──────── Exercise data ────────
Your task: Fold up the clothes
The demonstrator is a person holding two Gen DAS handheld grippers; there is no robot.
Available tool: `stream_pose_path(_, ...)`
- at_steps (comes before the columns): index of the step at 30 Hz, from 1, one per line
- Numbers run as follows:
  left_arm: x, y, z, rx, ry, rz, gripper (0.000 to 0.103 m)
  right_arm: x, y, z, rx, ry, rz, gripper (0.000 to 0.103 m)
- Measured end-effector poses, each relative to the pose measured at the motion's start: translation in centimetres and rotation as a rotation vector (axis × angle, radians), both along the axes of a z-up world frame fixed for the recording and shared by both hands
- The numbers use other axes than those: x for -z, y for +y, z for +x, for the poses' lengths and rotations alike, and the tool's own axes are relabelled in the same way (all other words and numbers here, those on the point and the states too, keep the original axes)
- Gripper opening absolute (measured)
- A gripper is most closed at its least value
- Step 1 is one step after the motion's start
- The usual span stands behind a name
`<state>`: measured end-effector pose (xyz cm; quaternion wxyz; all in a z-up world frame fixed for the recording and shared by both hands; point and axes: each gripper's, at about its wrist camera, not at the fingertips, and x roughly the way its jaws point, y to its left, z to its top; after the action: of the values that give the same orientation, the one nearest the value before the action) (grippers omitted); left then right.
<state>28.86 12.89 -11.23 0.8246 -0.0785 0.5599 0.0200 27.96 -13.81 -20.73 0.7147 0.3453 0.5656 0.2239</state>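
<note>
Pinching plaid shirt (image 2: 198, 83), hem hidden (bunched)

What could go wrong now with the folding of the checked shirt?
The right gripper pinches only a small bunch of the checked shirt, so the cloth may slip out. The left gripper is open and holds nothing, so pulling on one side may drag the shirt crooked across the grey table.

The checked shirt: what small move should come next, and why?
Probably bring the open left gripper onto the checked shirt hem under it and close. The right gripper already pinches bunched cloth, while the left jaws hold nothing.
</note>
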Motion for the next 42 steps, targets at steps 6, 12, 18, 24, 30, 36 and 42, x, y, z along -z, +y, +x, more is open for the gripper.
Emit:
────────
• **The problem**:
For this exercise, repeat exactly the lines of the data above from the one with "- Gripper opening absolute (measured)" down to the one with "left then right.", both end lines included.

• **Result below**:
- Gripper opening absolute (measured)
- A gripper is most closed at its least value
- Step 1 is one step after the motion's start
- The usual span stands behind a name
`<state>`: measured end-effector pose (xyz cm; quaternion wxyz; all in a z-up world frame fixed for the recording and shared by both hands; point and axes: each gripper's, at about its wrist camera, not at the fingertips, and x roughly the way its jaws point, y to its left, z to its top; after the action: of the values that give the same orientation, the one nearest the value before the action) (grippers omitted); left then right.

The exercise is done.